Line by line, transcribe the listing below without omission.

__________________________________________________

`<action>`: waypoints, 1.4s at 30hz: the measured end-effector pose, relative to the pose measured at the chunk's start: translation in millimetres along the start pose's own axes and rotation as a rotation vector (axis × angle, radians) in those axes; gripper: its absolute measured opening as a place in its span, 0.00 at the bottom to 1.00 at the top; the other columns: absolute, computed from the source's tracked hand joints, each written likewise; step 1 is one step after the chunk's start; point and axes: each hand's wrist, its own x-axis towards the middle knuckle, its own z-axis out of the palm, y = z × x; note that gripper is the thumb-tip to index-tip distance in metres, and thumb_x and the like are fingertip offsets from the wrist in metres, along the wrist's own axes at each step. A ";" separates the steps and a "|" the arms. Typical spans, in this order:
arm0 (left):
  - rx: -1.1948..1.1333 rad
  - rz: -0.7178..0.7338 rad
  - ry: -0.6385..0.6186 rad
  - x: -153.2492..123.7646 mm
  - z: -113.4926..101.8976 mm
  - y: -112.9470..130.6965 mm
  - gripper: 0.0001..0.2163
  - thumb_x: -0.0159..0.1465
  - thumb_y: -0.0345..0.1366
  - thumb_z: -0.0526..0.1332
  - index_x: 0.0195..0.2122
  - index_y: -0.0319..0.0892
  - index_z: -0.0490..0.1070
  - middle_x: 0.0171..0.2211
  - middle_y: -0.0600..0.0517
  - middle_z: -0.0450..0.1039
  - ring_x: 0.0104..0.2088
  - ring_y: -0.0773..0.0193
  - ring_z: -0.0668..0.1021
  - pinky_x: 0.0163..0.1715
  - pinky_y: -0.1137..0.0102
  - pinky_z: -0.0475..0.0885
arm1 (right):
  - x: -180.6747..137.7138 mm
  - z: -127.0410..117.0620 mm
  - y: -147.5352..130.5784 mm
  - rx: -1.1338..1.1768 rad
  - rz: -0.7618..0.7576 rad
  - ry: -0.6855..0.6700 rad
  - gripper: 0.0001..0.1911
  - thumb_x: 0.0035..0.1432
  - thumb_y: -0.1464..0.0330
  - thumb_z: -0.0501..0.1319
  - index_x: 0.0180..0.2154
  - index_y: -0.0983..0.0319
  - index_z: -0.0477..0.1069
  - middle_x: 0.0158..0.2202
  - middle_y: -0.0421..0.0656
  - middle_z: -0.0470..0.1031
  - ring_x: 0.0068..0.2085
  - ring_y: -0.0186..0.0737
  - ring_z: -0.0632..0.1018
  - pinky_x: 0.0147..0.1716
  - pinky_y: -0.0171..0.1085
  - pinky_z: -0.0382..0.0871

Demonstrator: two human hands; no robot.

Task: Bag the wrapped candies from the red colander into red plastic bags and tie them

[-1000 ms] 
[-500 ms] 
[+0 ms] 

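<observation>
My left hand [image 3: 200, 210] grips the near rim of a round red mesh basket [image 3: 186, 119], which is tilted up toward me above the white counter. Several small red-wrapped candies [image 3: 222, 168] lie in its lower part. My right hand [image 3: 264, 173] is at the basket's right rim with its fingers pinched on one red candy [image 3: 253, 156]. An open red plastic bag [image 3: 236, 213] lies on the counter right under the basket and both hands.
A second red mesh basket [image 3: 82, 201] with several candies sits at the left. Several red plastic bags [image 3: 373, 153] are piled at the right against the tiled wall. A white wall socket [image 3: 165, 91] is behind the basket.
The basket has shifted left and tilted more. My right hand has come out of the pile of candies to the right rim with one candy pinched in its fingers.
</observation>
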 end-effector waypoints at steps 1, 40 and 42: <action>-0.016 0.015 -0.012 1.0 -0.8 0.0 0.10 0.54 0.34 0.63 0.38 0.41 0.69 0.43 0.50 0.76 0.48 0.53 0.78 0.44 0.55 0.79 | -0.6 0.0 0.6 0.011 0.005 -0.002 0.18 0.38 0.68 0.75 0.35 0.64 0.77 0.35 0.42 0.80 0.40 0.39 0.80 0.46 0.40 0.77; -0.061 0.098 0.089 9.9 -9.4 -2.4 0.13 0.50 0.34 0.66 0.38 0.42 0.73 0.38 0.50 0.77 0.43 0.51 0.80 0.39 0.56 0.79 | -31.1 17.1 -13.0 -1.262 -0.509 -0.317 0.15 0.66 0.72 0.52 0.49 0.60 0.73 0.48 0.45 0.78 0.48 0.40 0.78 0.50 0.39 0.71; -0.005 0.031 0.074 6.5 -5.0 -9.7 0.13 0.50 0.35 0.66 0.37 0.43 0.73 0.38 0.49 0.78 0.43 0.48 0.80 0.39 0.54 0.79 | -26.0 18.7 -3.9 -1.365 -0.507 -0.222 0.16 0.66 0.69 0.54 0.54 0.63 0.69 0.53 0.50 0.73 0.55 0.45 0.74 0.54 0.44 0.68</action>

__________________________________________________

● Response to the task
`<action>`: waypoints, 1.4s at 30hz: the measured end-effector pose, relative to the pose measured at the chunk's start: translation in millimetres along the start pose's own axes and rotation as a rotation vector (axis × angle, radians) in those axes; gripper: its absolute measured opening as a place in its span, 0.00 at the bottom to 1.00 at the top; the other columns: absolute, computed from the source's tracked hand joints, each written likewise; step 1 is one step after the chunk's start; point and axes: each hand's wrist, its own x-axis towards the middle knuckle, its own z-axis out of the palm, y = z × x; note that gripper is the thumb-tip to index-tip distance in metres, and thumb_x and the like are fingertip offsets from the wrist in metres, along the wrist's own axes at each step. A ";" separates the steps and a "|" the arms. Typical spans, in this order:
arm0 (left):
  - rx: -1.1948..1.1333 rad
  - rz: -0.7178..0.7338 rad
  - ry: -0.6385..0.6186 rad
  - x: -153.2492..123.7646 mm
  - z: -113.4926..101.8976 mm
  - y: -112.9470..130.6965 mm
  - gripper: 0.0001..0.2163
  - thumb_x: -0.0159..0.1465
  - thumb_y: -0.0345..0.1366
  - thumb_z: -0.0526..0.1332
  - index_x: 0.0195..0.2122
  - index_y: -0.0319..0.0892
  - index_z: -0.0490..0.1070
  - middle_x: 0.0171..0.2211
  - middle_y: -0.0600..0.0517
  - middle_z: -0.0450..0.1039
  - ring_x: 0.0104..0.2088
  - ring_y: -0.0773..0.0193
  - ring_z: -0.0668..0.1021
  - pinky_x: 0.0163..0.1715
  - pinky_y: -0.1137..0.0102
  - pinky_z: -0.0475..0.0885
arm1 (right):
  - x: -180.6747..137.7138 mm
  - z: -127.0410..117.0620 mm
  - y: -147.5352..130.5784 mm
  - rx: -1.1338..1.1768 rad
  - rz: -0.7618..0.7576 rad
  - ry: -0.6855..0.6700 rad
  - gripper: 0.0001..0.1911
  - thumb_x: 0.0035..0.1432
  - thumb_y: -0.1464..0.0330
  - thumb_z: -0.0501..0.1319
  - index_x: 0.0180..0.2154
  - index_y: -0.0983..0.0319
  - index_z: -0.0477..0.1069
  - middle_x: 0.0158..0.2202
  - middle_y: -0.0421..0.0656
  - middle_z: -0.0470..0.1031
  - ring_x: 0.0068..0.2085
  - ring_y: -0.0186..0.0737
  - ring_z: -0.0632..0.1018
  - pinky_x: 0.0147..0.1716
  - pinky_y: -0.0171..0.1085
  - pinky_z: -0.0382..0.0871

Demonstrator: two human hands; no robot.

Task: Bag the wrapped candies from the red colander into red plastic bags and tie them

[-1000 ms] 
[-500 ms] 
[+0 ms] 

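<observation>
My left hand [image 3: 200, 210] grips the near rim of a round red mesh basket [image 3: 186, 119], which is tilted up toward me above the white counter. Several small red-wrapped candies [image 3: 222, 168] lie in its lower part. My right hand [image 3: 264, 173] is at the basket's right rim with its fingers pinched on one red candy [image 3: 253, 156]. An open red plastic bag [image 3: 236, 213] lies on the counter right under the basket and both hands.
A second red mesh basket [image 3: 82, 201] with several candies sits at the left. Several red plastic bags [image 3: 373, 153] are piled at the right against the tiled wall. A white wall socket [image 3: 165, 91] is behind the basket.
The basket has shifted left and tilted more. My right hand has come out of the pile of candies to the right rim with one candy pinched in its fingers.
</observation>
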 end-effector waypoints at steps 1, 40 and 42: <action>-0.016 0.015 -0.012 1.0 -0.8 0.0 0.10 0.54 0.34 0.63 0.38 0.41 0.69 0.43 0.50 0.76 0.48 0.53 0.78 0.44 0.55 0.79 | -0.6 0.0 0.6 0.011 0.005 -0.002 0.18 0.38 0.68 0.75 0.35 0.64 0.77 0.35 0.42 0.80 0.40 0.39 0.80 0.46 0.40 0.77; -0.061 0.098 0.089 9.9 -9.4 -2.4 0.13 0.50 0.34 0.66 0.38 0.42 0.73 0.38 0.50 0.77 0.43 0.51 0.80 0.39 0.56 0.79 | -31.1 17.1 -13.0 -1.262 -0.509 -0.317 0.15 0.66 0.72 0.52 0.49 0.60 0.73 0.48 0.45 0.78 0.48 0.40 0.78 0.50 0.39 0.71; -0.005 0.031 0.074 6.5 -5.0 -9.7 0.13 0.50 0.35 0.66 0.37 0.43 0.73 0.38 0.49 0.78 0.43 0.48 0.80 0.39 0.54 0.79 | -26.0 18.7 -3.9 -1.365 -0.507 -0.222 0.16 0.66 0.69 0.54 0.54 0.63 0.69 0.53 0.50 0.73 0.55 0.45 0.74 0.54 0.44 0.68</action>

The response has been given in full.